Film Review: PHOTOGRAPH (India/Germany 2018) ***

Photograph Poster

A struggling street photographer in Mumbai, pressured to marry by his grandmother, convinces a shy stranger to pose as his fiancée. The pair develop a connection that transforms them in ways they could not expect.


Ritesh Batra


Ritesh Batra

Writer/director Batra has risen to fame with his Mumbai hit THE LUNCHBOX which allowed him to direct two English language films (OUR SOULS AT NIGHT and THE SENSE OF AN ENDING).  Batra is back to his Mumbai roots with his new modest film, a sort of Indian romantic comedy of manners or Indian manners rather, entitled PHOTOGRAPH.

As the title PHOTOGRAPH implies, a love affair begins with a photograph, in this case, the photograph taken of a pretty girl at the Gateway of India.  And the romance begins from there.  For those unfamiliar with India or Mumbai for that matter, PHOTOGRAPH delivers an insightful look of the city and the continent.  Mumbais smoke ‘bidi’ too, their slang word for joints.  The Gateway of India is no less than Mumbai, so called because it is a beautiful city by the waters and a tourist spot for both foreign and local tourists was well.  Mumbai is not only the busy overcrowded city as depicted in other films like Danny Boyle’s SLUMDOG MILLIONAIRE.  In PHOTOGRAPH, director Batra shows both the beauty and bustiness of the Indian city.

PHOTOGRAPH is a light romance, so there is not much that the audience needs to concentrate on or figure out or meditate on.  But there are lot of Indian cultures and mores built into the story.  India is known for its caste system.  In the story the male and female come from different classes.  The girl Didi or Miloni (Sanya Malhotra) is Muslim with a maid (who she can confide with) and a stricter mother who has arranged Miloni’s mirage with another Indian who is about to get his MBA from the United States.  The running joke is that the man has been fat and has lost weight and now thin and the fear is that he might get fat again.  When Didi meets him for the first time, he offered her cake and refrains from having any himself saying that he is watching his weight.
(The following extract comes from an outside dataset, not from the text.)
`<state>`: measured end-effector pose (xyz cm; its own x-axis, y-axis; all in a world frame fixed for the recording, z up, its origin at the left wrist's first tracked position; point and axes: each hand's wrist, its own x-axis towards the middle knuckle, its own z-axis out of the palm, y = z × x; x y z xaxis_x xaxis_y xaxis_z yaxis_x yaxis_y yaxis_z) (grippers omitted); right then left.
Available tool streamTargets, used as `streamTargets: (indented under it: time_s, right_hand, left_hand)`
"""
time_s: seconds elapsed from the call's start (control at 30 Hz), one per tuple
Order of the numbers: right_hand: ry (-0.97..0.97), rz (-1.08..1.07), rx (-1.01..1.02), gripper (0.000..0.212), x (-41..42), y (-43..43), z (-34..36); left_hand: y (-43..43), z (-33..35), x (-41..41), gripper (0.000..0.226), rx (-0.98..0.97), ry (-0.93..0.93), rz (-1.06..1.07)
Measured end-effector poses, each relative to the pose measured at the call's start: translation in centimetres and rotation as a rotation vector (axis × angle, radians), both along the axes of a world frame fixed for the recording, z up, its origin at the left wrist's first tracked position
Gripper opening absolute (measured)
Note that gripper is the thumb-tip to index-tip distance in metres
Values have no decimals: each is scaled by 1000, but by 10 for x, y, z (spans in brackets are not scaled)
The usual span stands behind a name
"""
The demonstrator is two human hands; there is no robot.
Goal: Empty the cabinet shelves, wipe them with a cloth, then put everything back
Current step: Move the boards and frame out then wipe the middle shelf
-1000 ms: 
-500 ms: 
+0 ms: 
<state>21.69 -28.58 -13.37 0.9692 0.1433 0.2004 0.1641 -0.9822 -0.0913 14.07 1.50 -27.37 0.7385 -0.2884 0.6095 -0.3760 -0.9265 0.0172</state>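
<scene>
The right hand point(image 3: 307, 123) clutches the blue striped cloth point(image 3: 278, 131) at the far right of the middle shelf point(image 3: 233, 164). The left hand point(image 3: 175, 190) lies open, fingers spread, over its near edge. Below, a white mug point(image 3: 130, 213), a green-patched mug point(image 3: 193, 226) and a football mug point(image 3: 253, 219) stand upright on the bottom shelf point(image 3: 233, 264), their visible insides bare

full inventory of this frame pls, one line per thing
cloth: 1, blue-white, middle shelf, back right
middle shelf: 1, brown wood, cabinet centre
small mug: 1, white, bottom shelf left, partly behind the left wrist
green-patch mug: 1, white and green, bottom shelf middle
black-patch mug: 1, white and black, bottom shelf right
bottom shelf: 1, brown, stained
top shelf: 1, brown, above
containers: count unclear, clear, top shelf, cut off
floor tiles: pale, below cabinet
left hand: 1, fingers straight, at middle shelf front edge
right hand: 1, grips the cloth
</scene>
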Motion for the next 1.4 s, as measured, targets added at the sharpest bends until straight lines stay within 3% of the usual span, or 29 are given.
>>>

The love which blossoms between Didi and Rafi (Bollywood icon Nawazuddin Siddiqui) takes its time to unfold.  The affair is sped up by the arrival of Rafi’s grandmother, Dadi
(Farrukh Jaffar), a fiesta old woman who is not afraid to make her thoughts known.  She also puts in a bit of bite into the story.  Director Batra is in no rush to have them kiss or have them do the nasties in the bedroom.  Which is a good thing.  But romantic comedies are romantic comedies and one big flaw of rom coms are that they are predictable and are filled with cliches.

Director Batra overcomes the predictable clichéd romantic comedy by parody, lifting the film a few notches.  This he does in the movie theatre where Rafi takes Didi to see a movie for the second time.  Didi leaves the auditorium at one point, the reason given being a scurrying mouse beneath her feet.  When Rafi goes out to get her later on, they discuss the predictability of romantic comedies.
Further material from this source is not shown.